Napoli set career highs in batting average (.320), home runs (30), and RBIs (75) last season.  He also proved to be a much better receiver than the Rangers imagined, particularly earning high marks for his pitch calling and handling of pitchers.  It is generally thought that he’ll command around $9.0 million in arbitration this year, so a long term contract will entail an eight digit annual salary.

Holland proved to be the Rangers’ best pitcher over the last three months of 2011.  He doesn’t have enough service time to qualify for arbitration, so he will be less costly to sign.  He seems amenable to the idea of securing a contract of five years or more rather than playing arbitration roulette every year, so this deal could happen.

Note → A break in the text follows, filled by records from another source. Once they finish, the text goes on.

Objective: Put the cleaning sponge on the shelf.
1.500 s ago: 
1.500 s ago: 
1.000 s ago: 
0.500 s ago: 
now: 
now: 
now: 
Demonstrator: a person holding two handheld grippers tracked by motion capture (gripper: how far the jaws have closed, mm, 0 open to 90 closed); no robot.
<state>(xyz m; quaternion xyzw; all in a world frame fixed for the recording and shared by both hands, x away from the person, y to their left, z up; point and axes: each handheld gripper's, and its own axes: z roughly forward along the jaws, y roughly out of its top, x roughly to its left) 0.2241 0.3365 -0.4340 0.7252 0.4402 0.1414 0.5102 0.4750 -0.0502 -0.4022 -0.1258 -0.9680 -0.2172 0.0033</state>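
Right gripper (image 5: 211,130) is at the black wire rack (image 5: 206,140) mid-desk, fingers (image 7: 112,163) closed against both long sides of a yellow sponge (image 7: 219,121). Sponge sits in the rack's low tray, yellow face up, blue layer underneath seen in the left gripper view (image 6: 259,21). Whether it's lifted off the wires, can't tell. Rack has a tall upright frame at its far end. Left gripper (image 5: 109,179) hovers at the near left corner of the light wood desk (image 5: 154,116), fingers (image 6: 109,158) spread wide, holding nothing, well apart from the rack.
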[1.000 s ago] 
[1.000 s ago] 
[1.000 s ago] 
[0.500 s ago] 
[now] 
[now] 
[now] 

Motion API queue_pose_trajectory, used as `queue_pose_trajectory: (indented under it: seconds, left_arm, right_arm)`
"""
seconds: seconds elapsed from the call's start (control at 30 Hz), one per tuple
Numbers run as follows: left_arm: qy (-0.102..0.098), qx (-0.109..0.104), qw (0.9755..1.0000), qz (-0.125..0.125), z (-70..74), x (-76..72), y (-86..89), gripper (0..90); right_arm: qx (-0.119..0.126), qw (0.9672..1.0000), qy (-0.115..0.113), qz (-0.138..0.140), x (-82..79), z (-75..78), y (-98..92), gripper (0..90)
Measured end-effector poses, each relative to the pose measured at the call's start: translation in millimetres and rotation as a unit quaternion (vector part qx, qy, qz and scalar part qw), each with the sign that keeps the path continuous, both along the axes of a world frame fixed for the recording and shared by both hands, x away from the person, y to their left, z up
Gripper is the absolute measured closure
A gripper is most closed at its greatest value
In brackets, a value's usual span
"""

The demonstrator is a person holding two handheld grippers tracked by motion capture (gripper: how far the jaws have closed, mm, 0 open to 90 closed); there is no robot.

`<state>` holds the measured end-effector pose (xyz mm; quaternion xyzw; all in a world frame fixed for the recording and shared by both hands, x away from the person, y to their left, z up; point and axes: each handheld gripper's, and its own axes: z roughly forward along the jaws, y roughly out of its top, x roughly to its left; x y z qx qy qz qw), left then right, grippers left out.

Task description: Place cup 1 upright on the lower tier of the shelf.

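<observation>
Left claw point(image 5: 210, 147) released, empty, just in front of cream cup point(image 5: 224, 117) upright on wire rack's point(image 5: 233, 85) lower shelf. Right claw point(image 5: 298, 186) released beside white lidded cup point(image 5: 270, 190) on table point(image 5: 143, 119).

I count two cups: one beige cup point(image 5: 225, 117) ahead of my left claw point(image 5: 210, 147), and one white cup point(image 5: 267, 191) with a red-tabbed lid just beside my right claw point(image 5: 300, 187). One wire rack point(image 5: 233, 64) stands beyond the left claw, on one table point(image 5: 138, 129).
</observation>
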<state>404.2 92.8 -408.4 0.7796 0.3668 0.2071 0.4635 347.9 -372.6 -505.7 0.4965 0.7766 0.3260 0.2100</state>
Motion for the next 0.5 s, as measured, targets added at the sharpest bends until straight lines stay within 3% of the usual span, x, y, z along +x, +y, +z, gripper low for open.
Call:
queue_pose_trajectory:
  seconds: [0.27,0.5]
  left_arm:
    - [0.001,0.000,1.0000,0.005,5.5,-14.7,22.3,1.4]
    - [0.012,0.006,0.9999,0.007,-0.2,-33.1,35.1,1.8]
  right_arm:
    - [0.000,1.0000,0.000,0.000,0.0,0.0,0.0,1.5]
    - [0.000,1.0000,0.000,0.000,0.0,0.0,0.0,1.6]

No one really knows how flush with cash the Rangers are, but even after the $100 million plus commitment to Darvish, rumors continue to link Texas to free agent first baseman Prince Fielder.  He is supposedly seeking a deal of at least 10 years with an average annual value of at least $20 million per year; a contract comparable to the one Albert Pujols signed.  Fielder at 28 is certainly younger than Pujols, but he’s not Albert Pujols.  His agent Scott Boras has in the past pulled rabbits out of hats for clients that looked to be overpriced, but Fielder could be a tough sell.  First of all, the two biggest bidders for free agents are sitting out this rodeo, as the Yankees (Mark Teixeira) and Red Sox (Adrian Gonzalez) are set at first base.  Fielder’s old team, the Brewers, has already moved on to plan B, such that the offers they are no longer candidates to bring back the hefty first baseman.

The Rangers continue to come up in rumors as one of the teams that are “in” on Fielder.  It seems doubtful that Texas would be willing to sign him for 10 years.  With Fielder’s weight and physique, it is entirely possible, if not probable that his physical decline will come sooner rather than later in his career.  He would be an offensive upgrade at first base in 2012, but could be a very average, very expensive designated hitter option over the final years of a 10 year contract.

The television contract with FSN is rumored to range from $1.6 billion to $3.0 billion or even more, as well as rumored to have a substantial up front signing bonus.  Obviously, with such a range, the reliability of the rumors is questionable, though even at the low end of the range, the new contract is substantial.  With this contract, the team is no longer in the financial straits of 2010.  With all this strength, the Rangers have different financial considerations, but the import of those decisions is perhaps even more critical to the team’s future than money considerations were just two seasons ago.